═══ PROVIDED MATERIAL ═══
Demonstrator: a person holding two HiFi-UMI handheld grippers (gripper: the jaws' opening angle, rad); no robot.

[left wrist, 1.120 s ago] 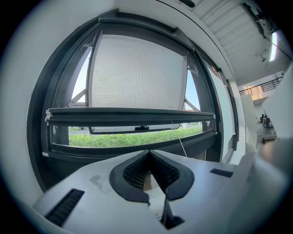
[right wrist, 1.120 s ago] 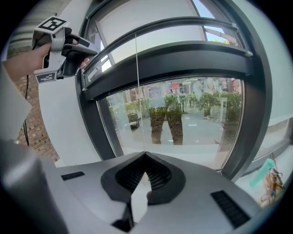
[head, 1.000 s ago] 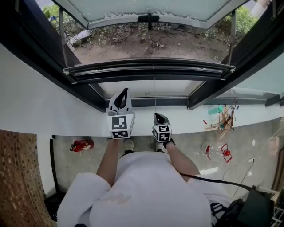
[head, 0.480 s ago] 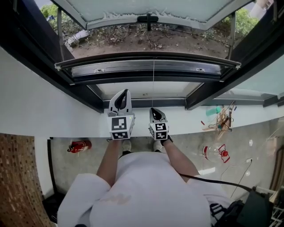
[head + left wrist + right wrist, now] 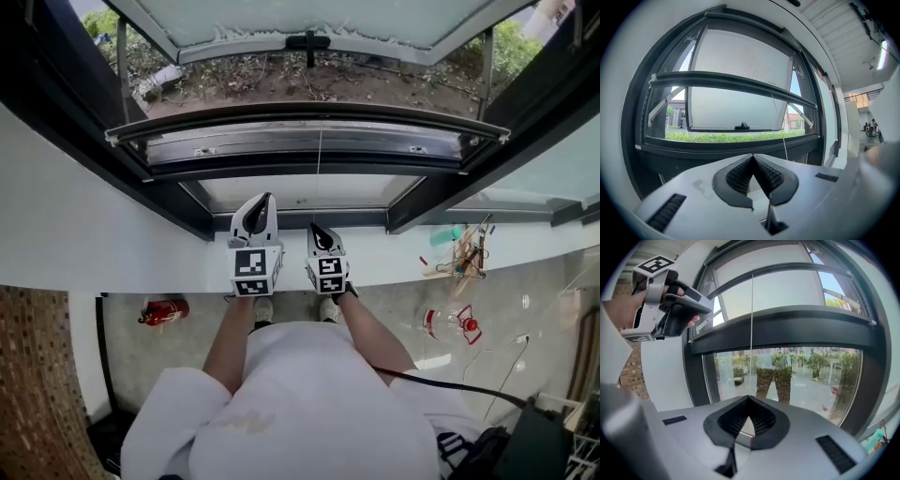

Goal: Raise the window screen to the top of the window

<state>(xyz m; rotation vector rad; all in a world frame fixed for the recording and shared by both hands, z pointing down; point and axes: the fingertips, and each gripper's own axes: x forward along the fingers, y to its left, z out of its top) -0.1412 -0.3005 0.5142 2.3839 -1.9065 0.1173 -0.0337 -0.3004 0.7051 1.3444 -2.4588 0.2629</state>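
Note:
The window screen's dark bottom bar [image 5: 309, 127] spans the window about midway up, with the pale mesh [image 5: 740, 51] above it. A thin pull cord [image 5: 319, 159] hangs from the bar's middle and runs straight down to my right gripper [image 5: 314, 228], which is shut on it. In the right gripper view the cord [image 5: 751, 310] lines up directly above that gripper's closed tips [image 5: 749, 398]. My left gripper [image 5: 263, 199] is shut with nothing in it, level beside the right one and aimed at the window. Its closed jaws [image 5: 753, 157] face the bar [image 5: 731, 80].
An outward-opened glass sash with a black handle [image 5: 311, 39] hangs beyond the screen. The dark window frame [image 5: 169, 202] and a white sill [image 5: 412, 255] lie just ahead. On the floor below are a red fire extinguisher [image 5: 161, 310] and hangers [image 5: 464, 251].
The screen's bottom bar has moved up the window. My right gripper has risen and shifted left, closer to the left gripper, which has stayed put.

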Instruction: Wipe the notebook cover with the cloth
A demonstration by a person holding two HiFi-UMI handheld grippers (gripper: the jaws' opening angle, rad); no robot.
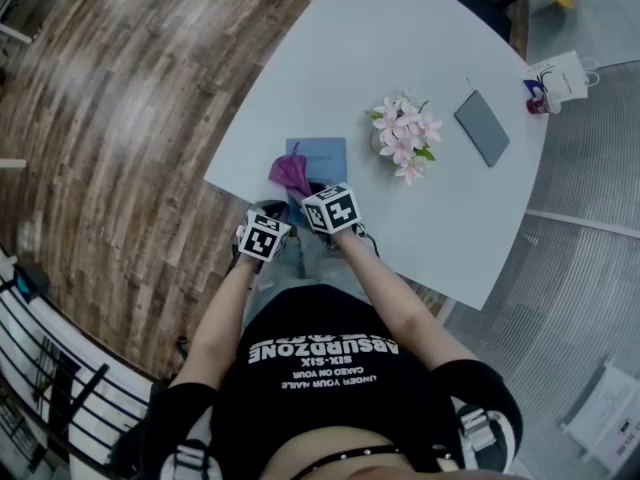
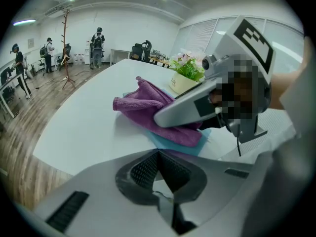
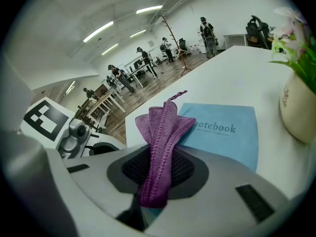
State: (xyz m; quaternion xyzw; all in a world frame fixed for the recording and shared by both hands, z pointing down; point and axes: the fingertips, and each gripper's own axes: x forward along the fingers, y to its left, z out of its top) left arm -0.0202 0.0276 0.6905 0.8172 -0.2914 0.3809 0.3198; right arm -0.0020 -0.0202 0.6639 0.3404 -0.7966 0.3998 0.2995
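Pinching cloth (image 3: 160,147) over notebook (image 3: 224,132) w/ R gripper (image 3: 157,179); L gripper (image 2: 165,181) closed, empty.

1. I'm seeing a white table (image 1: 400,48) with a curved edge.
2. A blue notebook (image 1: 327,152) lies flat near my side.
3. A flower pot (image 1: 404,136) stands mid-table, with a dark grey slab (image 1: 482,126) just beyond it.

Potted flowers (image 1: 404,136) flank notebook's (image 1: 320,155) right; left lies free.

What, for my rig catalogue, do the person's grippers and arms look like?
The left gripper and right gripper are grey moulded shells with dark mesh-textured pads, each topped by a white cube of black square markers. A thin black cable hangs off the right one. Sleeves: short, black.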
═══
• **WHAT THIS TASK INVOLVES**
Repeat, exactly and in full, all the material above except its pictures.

• **FINISHED EXERCISE**
Demonstrator: a person holding two HiFi-UMI handheld grippers (gripper: the jaws' opening angle, rad); no robot.

[left wrist, 1.120 s ago] 
[right wrist, 1.120 s ago] 
[head, 1.000 s ago] 
[head, 0.480 s ago] 
[head + left wrist + right wrist, now] 

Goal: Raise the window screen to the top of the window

<state>(xyz m; rotation vector rad; all in a world frame fixed for the recording and shared by both hands, z pointing down; point and axes: the fingertips, and each gripper's own axes: x forward along the fingers, y to its left, z out of its top) -0.1412 -0.3005 0.5142 2.3839 -1.9065 0.1173 -0.0337 -0.3004 0.7051 1.3444 -2.4588 0.2629</state>
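Note:
The window screen's dark bottom bar [image 5: 309, 127] spans the window about midway up, with the pale mesh [image 5: 740, 51] above it. A thin pull cord [image 5: 319, 159] hangs from the bar's middle and runs straight down to my right gripper [image 5: 314, 228], which is shut on it. In the right gripper view the cord [image 5: 751, 310] lines up directly above that gripper's closed tips [image 5: 749, 398]. My left gripper [image 5: 263, 199] is shut with nothing in it, level beside the right one and aimed at the window. Its closed jaws [image 5: 753, 157] face the bar [image 5: 731, 80].
An outward-opened glass sash with a black handle [image 5: 311, 39] hangs beyond the screen. The dark window frame [image 5: 169, 202] and a white sill [image 5: 412, 255] lie just ahead. On the floor below are a red fire extinguisher [image 5: 161, 310] and hangers [image 5: 464, 251].
The screen's bottom bar has moved up the window. My right gripper has risen and shifted left, closer to the left gripper, which has stayed put.
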
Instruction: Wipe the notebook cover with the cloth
A demonstration by a person holding two HiFi-UMI handheld grippers (gripper: the jaws' opening angle, rad); no robot.
State: (xyz m; quaternion xyzw; all in a world frame fixed for the recording and shared by both hands, z pointing down; point and axes: the fingertips, and each gripper's own axes: x forward along the fingers, y to its left, z out of its top) left arm -0.0202 0.0276 0.6905 0.8172 -0.2914 0.3809 0.3198; right arm -0.0020 -0.0202 0.6639 0.3404 -0.7966 0.3998 0.2995
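Pinching cloth (image 3: 160,147) over notebook (image 3: 224,132) w/ R gripper (image 3: 157,179); L gripper (image 2: 165,181) closed, empty.

1. I'm seeing a white table (image 1: 400,48) with a curved edge.
2. A blue notebook (image 1: 327,152) lies flat near my side.
3. A flower pot (image 1: 404,136) stands mid-table, with a dark grey slab (image 1: 482,126) just beyond it.

Potted flowers (image 1: 404,136) flank notebook's (image 1: 320,155) right; left lies free.

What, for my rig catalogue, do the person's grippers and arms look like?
The left gripper and right gripper are grey moulded shells with dark mesh-textured pads, each topped by a white cube of black square markers. A thin black cable hangs off the right one. Sleeves: short, black.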

This exercise is now fully answered.